I wanted to enjoy this Vampire Survivors-like about killer slime, but its gooey destruction just felt ho-hum

Slime 3K
(Image credit: Team17)

Slime 3K: Rise Against Despot is basically a horror game. Not that you'd notice: It tries to mask its horror as best it can, hiding behind a silly, giddy façade, delighting in quirky abilities, quippy one-liners and a general sense of irreverence. You mow down an unending army of puny human enemies—some with shields and swords, others dressed like Sailor Moon—with boomerang bananas and olive guns, leaving behind an ocean of skeletons in your wake, and the game celebrates with smiles and applause.

Slime 3K is cute. It's fun. But look deeper, and the horror at its core is tied implicitly to the charming destruction that is intimately familiar to anyone who's dabbled in the new genre of Vampire Survivors-likes before.

Transforming leveling and stat growth into a physical mechanic, games in this style are all about unbridled evolution, what begins as weak and small rapidly growing into something unrecognizable, deadly and strong. This is even more literal in Slime3K: you're a smiling ball of slime whose body physically changes with each power-up. Where once was nothing is now an eye, or a cyst, or floating gore, or a giant needle sticking out. It is a game about twisting and deforming and breaking yourself in the name of power and control.

Why am I hardly doing any damage? What do you mean I can't pick that up? Hold on, I'm already dead?

There are differences to the Vampire Survivors standard, though, which complicate this idea. You're big and slow, a massive, crawling target that can barely dodge a thing.
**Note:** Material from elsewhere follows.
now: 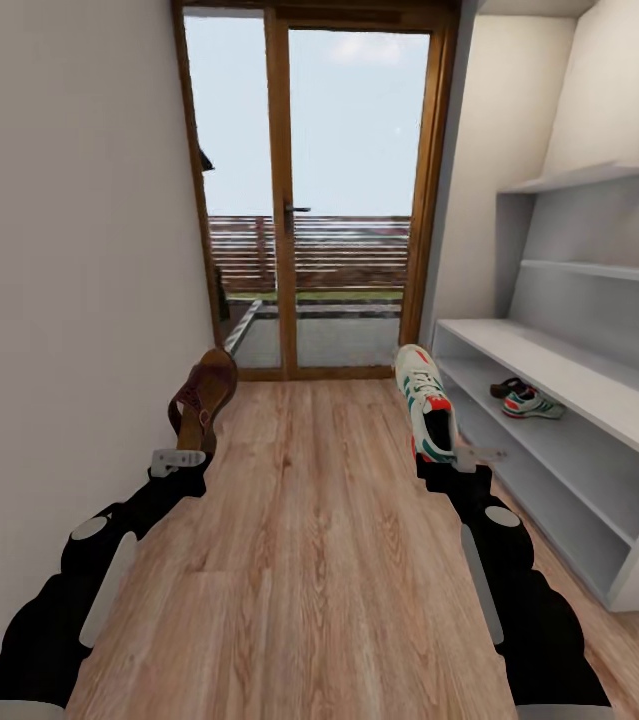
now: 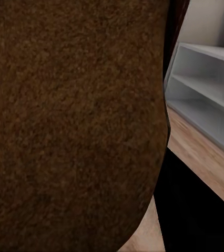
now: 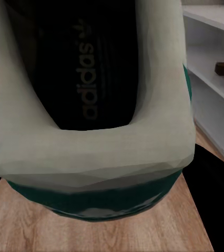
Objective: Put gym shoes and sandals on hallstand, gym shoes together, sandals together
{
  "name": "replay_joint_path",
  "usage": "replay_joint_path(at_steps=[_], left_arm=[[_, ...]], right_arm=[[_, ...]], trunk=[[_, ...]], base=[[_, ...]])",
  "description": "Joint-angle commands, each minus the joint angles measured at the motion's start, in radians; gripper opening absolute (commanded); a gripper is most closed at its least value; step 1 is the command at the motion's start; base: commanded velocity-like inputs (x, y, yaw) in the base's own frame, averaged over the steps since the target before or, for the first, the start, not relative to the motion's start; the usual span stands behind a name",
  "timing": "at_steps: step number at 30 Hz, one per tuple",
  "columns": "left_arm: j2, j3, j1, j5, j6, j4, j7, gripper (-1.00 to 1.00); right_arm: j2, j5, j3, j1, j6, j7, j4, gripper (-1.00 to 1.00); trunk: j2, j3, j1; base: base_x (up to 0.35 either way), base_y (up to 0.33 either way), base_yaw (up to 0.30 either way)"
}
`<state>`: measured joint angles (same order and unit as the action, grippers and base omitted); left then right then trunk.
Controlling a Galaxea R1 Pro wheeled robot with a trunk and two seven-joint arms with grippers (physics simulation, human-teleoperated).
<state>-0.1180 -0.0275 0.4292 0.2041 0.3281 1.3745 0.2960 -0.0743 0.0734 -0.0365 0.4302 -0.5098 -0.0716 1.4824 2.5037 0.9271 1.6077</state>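
Both black arms are seen low in the frame. A brown sandal (image 1: 202, 400) is held off the corridor floor (image 1: 309, 540) at centre left by the left gripper (image 1: 181, 461), closed on its heel. A gym shoe (image 1: 427, 402) is clamped at centre right by the right gripper (image 1: 459, 460). On the hallstand (image 1: 599, 400), at right, a second sandal (image 1: 507, 386) and gym shoe (image 1: 533, 404) are seen on a lower shelf.
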Motion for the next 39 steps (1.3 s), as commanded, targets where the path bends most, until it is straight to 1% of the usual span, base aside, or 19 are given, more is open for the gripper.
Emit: replay_joint_path(at_steps=[1, 8, 17, 20, 22, 23, 24, 25, 27, 31, 39], left_arm=[[0.000, -0.002, 0.000, 0.011, 0.009, 0.002, 0.002, -1.00], [0.000, -0.002, 0.000, 0.011, 0.009, 0.002, 0.002, -1.00], [0.000, -0.002, 0.000, 0.011, 0.009, 0.002, 0.002, -1.00], [0.000, -0.002, 0.000, 0.011, 0.009, 0.002, 0.002, -1.00], [0.000, -0.002, 0.000, 0.011, 0.009, 0.002, 0.002, -1.00], [0.000, -0.002, 0.000, 0.011, 0.009, 0.002, 0.002, -1.00], [0.000, -0.002, 0.000, 0.011, 0.009, 0.002, 0.002, -1.00], [0.000, -0.002, 0.000, 0.011, 0.009, 0.002, 0.002, -1.00], [0.000, -0.002, 0.000, 0.011, 0.009, 0.002, 0.002, -1.00], [0.000, -0.002, 0.000, 0.011, 0.008, 0.002, 0.002, -1.00], [0.000, -0.002, -0.002, 0.011, 0.002, 0.002, 0.002, -1.00]], right_arm=[[-0.001, 0.008, 0.000, 0.001, -0.006, 0.001, 0.001, -1.00], [-0.001, 0.008, 0.000, 0.001, -0.006, 0.001, 0.001, -1.00], [-0.001, 0.007, 0.000, 0.001, -0.006, 0.001, 0.001, -1.00], [-0.001, 0.009, 0.000, 0.001, 0.006, 0.002, 0.000, -1.00], [-0.001, 0.012, 0.000, 0.001, 0.046, 0.002, 0.000, -1.00], [-0.001, 0.013, 0.002, 0.001, 0.088, 0.002, 0.000, -1.00], [-0.001, 0.014, 0.011, 0.001, 0.172, 0.001, 0.000, -1.00], [-0.001, 0.014, 0.024, 0.001, 0.287, 0.000, -0.001, -1.00], [-0.001, 0.014, 0.032, 0.001, 0.360, 0.000, -0.002, -1.00], [-0.001, 0.014, 0.036, 0.001, 0.401, 0.000, -0.002, -1.00], [-0.001, 0.015, 0.038, 0.001, 0.411, -0.001, -0.002, -1.00]], trunk=[[0.000, 0.001, 0.000], [0.000, 0.001, 0.000], [0.000, 0.001, 0.000], [0.000, 0.001, 0.000], [0.000, 0.001, 0.000], [0.000, 0.001, 0.000], [0.000, 0.001, 0.000], [0.000, 0.001, 0.000], [0.000, 0.001, 0.000], [0.000, 0.001, 0.000], [0.000, 0.001, 0.000]], base=[[0.344, 0.000, -0.294], [0.344, 0.000, -0.254], [0.344, 0.000, -0.025], [0.344, 0.000, -0.001], [0.344, 0.000, 0.000], [0.344, 0.000, 0.000], [0.344, 0.000, 0.000], [0.344, 0.000, 0.000], [0.344, 0.000, 0.000], [0.344, 0.000, 0.000], [0.344, 0.000, 0.000]])
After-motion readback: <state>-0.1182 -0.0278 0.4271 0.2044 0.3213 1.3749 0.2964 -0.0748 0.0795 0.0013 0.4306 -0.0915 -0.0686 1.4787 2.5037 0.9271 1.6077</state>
Coupled with relatively small, constrained levels, play sessions can easily feel claustrophobic—less a power-trip of attaining godhood and more a desperate battle of attrition and evolution for pure survival. And with an absolute metric ton of health pick-ups and temporary speed boosts littering the field, it is very common to end up lost in a sea of baddies playing a game of health bar management, planning and executing on routes that run through the infinite horde to keep that green bar just above zero. 

Leveling itself is also more restrained. With a limited inventory and the need to collect and combine three of the same ability in order to strengthen it, you never have enough space for what you want and are constantly forced to make sacrifices for what you need.
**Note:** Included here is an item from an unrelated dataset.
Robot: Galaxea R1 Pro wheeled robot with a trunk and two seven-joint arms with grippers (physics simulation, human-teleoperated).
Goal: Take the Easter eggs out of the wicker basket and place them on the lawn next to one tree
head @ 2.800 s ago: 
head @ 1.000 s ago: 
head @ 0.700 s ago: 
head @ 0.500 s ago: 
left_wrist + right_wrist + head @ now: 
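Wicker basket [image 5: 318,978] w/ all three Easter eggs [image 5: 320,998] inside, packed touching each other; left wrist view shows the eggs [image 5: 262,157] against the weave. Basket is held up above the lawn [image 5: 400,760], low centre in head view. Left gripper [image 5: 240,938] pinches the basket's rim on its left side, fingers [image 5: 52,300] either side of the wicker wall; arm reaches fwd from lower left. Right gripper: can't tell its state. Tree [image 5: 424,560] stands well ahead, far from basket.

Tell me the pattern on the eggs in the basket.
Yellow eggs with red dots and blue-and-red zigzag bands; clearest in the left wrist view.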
In the beginning this can be maddening. Why am I hardly doing any damage? What do you mean I can't pick that up? Hold on, I'm already dead? But once you get a handle on these constraints, a satisfying tension replaces the frustration: Always outnumbered and outpowered, wins don’t come because you got lucky, but because you understood and manipulated the limited resources at your disposal, and they feel more earned because of it. In Slime 3K, evolution isn't liberating, it is something to struggle with. This is not a game about freedom.

(Image credit: Team17)

It's also not a game about in-the-moment experimentation: There are no hidden item combinations or secrets in the levels or even weapons which change drastically when fully powered. Instead, Slime 3K uses a deckbuilding system, letting you pick and choose what weapons and items will show up in the level. This fits well with the more methodical pacing, and has that deckbuilding allure of tweaking your deck after each loss until it has been shaped into a perfect and pure collection of synergized abilities.

But it also kills spontaneity. Every session becomes predictable and planned. Mass slaughter as a bouncy slime ball is just day-to-day work in this dystopian world of rundown laboratories and all-seeing surveillance.

You're not just a puddle of slime because puddles of slime are cute—it's the perfect vessel for letting your character morph until it is entirely unrecognizable. Your youness hardly matters at all because this is a game where, by design, so much seems to happen and nothing really does. You do the same things over and over—think the same thoughts, execute the same plan: move around, collect health, and watch with empty satisfaction as numbers fill the screen.

Playing Slime 3K feels good. Time flies when I'm with it, and when I'm not, I'm often thinking about it. But what is really happening? Despite its best efforts to differentiate itself, Slime3K’s biggest strengths—its tension and claustrophobia—quickly fade into the same endless repetition inherent to the genre. There’s no surprise, no wrenches thrown (metaphorical wrenches; you can throw plenty of literal wrenches even without arms) to keep you on your toes and fully engaged. When the game turns on, my mind goes blank, emotions stalled at a warm buzz as I move my slime in the exact same way, watching my health bar go up and down with the only faintest sense of accomplishment.

When playing, I become the slime, smiling and happy and totally empty, allowing myself to be consumed. I level and grow; the brain gently hums. Nothing changes.

That's the source of the horror: Throughout your life, you will grow and evolve—you will age, gain experience and knowledge, meet new people, make new relationships—and yet at the end of the line, it all ends up the same. In the end, no matter what you do, you're still gonna end up a big ball of slime.